I should say here: I have an unusually high tolerance for animals dopily navigating human situations. It is a joke I never get tired of, even when it is objectively tiresome. (Ask my dog.) And so it is perhaps from a somewhat biased place when I say that Animals is at its best when it focuses on the quotidian angst of its characters. Two police horses gossiping about a mutual acquaintance (“Thoroughbred racing? That guy?”) don’t do anything to move the plot forward. Neither does the bedbug having a midlife crisis. The joke is pretty much: look, these talking animals are sad, neurotic, and haunted by their own mediocrity. That’s it. Animals behaving like people with low-grade depression. And to be clear, that’s a great joke.

I don’t know if existential musings on horseliness, or pigeonhood, or catdom, could be sustainable for the half-hour that Animals runs. I do know that the show’s creators don’t seem to think so. Each episode, starring creators Mike Luciano and Phil Matarese as a different pair of animals (also named Mike and Phil), and supported by an endless-seeming roster of comedy regulars (Ellie Kemper, Zach Woods, Rob Corddry, Aziz Ansari, Wanda Sykes, Lauren Lapkus, Adam Scott, Nathan Fielder, both Duplass brothers, and a bunch of other familiar voices that are fun to identify), is powered by its own, violence-tinged plot. They start with promise (an alley cat asks a pair of posh, vaguely incestuous indoor cats if he might use their litter box; a male pigeon mistakes an errant golf ball for an egg), and then, in what seems like a spirited embrace of Yes-Anding, tend to go somewhat off the rails (feline torture; avian gender dysmorphia). It doesn’t feel like a coincidence that a lot of the show’s strongest jokes come from fleeting diversions – they’re subtler, and ultimately more rewarding, than the primary plots.
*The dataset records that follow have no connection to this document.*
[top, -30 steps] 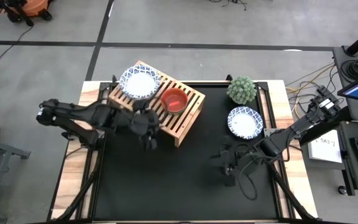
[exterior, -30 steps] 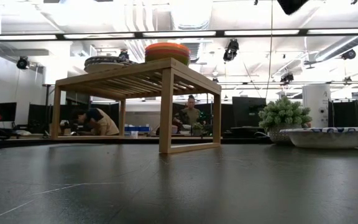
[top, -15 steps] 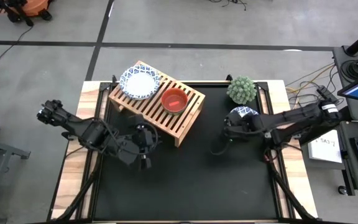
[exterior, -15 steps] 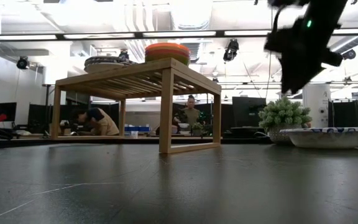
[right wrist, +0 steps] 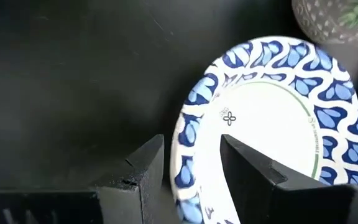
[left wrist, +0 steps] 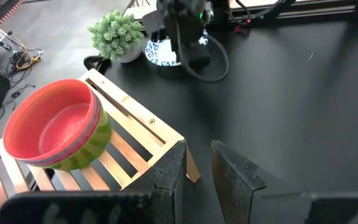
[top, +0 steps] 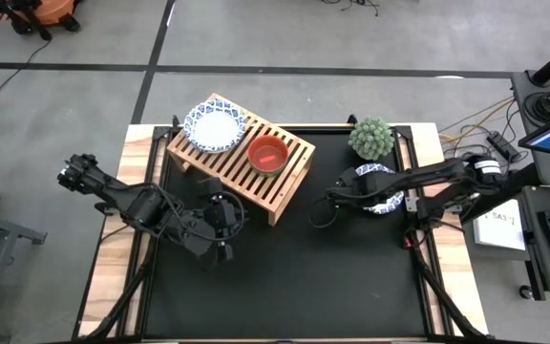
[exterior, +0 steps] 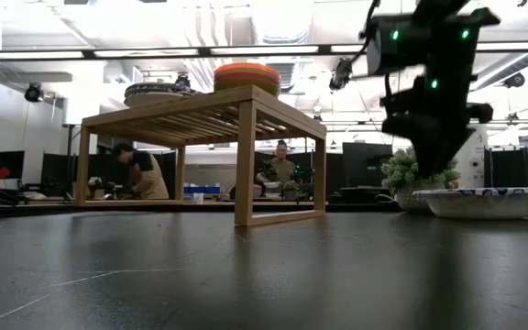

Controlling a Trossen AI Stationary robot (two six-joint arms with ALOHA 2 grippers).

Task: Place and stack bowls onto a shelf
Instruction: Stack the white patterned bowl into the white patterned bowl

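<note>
My right gripper hangs unclenched, fingers straddling the rim of the blue-rimmed bowl at right of frame; nothing gripped yet. Risk: thin rim slips or bowl tips when pinched. Plant crowds just behind. Shelf upper centre; left gripper waits, narrowly parted, empty

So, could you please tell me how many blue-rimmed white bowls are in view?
2: one blue-rimmed bowl on the wooden shelf, and one bowl on the table beneath the right gripper. More may be stacked under either.
</note>
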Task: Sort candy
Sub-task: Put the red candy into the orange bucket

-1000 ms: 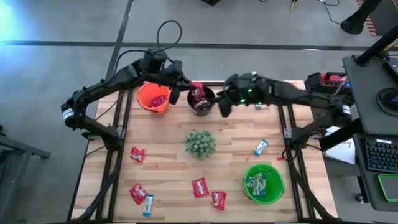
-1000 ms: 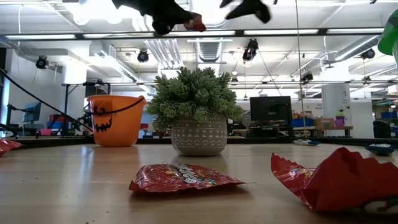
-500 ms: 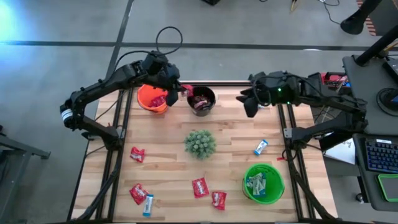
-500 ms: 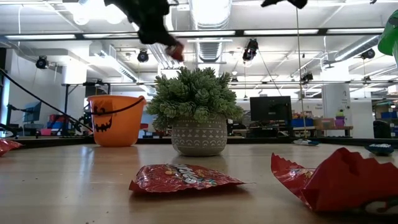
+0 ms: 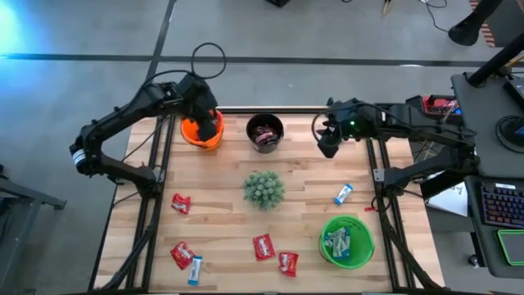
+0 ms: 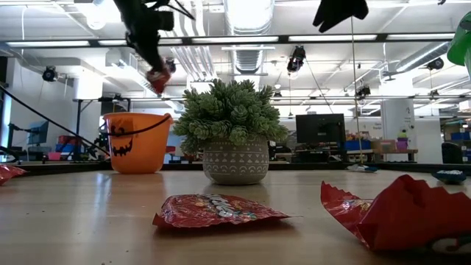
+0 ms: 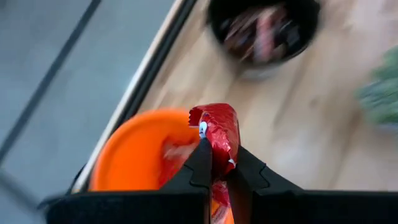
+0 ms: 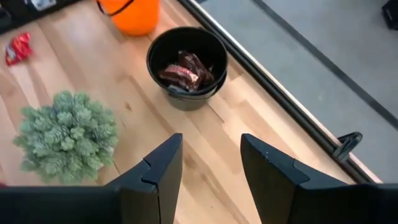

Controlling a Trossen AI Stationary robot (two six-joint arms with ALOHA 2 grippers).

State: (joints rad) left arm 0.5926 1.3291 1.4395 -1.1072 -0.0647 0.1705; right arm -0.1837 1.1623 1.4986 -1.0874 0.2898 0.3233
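Dropping red crinkly wrapped candy (image 7: 217,134) | left gripper (image 7: 219,167) pinching it above round orange plastic bucket (image 7: 134,155) | centre first, then release | right gripper (image 8: 210,163) spread, idle

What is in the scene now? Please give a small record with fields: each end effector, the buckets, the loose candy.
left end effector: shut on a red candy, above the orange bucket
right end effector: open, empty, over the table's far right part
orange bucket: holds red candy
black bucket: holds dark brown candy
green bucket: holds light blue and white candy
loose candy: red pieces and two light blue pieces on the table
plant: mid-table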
To have a show called Animals driven by sex and fixated on death is probably accurate, in some Darwinian scheme. (And isn’t everything, really, about one or the other?) But while it may be hard out there for a rat, or a cat, or a Papillon, the show’s particular brand of defiant crudeness can feel, at worst, less like a statement and more like middle school. There is vomit, there are pigeon steroids, and there is a lot of not-altogether-pleasant rat sex. It’s not that a show can’t or shouldn’t be crass; it’s that, in general, this particular show is funnier when it isn’t. Comedy is subjective, but I’d argue – maybe prudishly – that the existential sadness of a caterpillar who has not yet metamorphosed into a butterfly is significantly more satisfying than watching a rat decay from poison while begging a young lady-rat to sit on his face.

As fantastical as the plots get, though, the show’s social dynamics remain painfully familiar. As a series about anthropomorphized animals, Animals is in a position to make up literally whatever reality it wants – at the risk of stating the extremely obvious, we don’t actually know how rats might behave at a party. And so it’s frustrating that so often Animals chooses to lean into the dullest clichés of modern comedy. A male rat obsesses about his virginity while his buddy gets the rat ladies; a pigeon wife harangues her pigeon husband. Occasionally, the show uses the animals as a warped satirical mirror to comment on human behavior. More often, it’s the same old clichés, but this time, with fish. The tagline of Animals is “unexpected tales of urban life.” Right now, despite Animals’ quirky premise, it feels like we’ve seen an awful lot of these tales before.